TASK DETAILS
Would you tally how many lines in the records include the word "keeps"? Reply with the number only.

----------

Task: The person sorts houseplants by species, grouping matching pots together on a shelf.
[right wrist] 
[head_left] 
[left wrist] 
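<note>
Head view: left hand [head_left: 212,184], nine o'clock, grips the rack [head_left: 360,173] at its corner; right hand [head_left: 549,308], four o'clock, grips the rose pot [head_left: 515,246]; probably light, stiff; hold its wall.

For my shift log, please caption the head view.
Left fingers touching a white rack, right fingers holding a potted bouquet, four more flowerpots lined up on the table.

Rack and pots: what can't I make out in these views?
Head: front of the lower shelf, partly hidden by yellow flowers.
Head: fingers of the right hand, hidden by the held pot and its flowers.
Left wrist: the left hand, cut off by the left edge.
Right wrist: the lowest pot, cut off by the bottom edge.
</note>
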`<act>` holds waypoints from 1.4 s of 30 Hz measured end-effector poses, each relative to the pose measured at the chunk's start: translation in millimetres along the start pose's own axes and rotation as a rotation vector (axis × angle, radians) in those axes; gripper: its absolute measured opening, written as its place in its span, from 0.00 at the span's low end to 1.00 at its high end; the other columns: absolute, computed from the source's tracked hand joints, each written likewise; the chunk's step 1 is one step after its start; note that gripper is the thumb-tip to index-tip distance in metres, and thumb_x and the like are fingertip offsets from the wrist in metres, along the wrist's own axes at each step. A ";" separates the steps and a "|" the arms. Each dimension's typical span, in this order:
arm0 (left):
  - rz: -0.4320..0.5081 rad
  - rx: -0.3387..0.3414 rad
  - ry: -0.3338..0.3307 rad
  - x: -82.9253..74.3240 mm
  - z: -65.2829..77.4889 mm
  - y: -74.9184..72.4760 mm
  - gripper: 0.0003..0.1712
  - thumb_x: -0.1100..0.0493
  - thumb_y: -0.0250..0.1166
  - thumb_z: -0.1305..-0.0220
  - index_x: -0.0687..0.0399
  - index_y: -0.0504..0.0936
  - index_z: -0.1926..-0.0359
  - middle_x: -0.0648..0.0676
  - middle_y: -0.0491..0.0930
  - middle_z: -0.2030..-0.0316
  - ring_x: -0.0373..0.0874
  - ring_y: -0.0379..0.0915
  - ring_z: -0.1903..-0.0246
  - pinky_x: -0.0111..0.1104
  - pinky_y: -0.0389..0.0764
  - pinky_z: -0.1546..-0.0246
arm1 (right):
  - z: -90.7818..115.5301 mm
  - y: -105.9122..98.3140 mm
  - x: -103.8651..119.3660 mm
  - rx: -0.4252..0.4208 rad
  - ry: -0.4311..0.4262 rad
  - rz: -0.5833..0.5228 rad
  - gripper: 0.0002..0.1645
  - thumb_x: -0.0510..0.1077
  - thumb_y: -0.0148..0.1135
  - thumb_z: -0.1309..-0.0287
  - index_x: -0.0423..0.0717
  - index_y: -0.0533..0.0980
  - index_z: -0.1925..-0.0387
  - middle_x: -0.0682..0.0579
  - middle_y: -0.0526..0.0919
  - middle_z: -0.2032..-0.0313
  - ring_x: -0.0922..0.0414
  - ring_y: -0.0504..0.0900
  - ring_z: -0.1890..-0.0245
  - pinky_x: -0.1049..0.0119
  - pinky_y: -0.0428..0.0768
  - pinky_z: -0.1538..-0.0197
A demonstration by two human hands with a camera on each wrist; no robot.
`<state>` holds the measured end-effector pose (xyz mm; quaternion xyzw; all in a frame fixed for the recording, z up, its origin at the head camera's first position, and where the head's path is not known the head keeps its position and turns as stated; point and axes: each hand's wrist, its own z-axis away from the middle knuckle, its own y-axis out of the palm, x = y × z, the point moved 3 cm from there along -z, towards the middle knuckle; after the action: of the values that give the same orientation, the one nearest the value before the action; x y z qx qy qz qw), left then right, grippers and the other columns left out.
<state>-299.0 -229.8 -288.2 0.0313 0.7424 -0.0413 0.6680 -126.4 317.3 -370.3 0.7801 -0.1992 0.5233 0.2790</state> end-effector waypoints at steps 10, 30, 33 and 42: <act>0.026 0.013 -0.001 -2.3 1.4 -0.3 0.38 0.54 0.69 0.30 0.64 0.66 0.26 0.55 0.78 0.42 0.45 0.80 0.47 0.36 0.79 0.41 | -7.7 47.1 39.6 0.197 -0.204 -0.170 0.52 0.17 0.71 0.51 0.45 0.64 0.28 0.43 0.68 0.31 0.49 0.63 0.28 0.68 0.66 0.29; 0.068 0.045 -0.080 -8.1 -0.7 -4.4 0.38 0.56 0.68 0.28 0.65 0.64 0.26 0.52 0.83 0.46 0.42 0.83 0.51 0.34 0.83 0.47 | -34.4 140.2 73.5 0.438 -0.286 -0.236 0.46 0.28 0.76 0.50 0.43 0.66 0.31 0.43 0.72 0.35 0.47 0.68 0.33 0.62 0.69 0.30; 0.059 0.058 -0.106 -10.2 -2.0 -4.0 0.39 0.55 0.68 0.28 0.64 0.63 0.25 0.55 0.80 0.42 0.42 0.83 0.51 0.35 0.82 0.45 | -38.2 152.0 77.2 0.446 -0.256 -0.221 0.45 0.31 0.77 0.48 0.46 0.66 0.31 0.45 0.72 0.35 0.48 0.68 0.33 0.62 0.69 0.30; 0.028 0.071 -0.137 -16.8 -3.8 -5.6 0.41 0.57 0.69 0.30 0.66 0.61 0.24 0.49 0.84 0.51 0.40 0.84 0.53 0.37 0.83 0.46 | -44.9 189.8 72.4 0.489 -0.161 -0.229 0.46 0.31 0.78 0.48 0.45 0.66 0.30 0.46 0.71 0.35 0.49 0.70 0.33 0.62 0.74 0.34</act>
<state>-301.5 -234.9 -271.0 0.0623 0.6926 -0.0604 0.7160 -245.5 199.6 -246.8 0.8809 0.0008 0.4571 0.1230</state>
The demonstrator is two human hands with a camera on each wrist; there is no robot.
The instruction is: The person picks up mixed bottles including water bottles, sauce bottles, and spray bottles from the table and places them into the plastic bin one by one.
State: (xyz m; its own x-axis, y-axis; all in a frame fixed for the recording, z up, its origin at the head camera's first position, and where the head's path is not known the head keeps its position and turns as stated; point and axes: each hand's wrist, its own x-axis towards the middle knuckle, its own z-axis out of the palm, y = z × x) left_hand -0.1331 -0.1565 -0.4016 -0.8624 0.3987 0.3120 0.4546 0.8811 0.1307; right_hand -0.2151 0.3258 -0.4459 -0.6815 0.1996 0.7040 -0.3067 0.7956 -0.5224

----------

EXERCISE ANSWER
2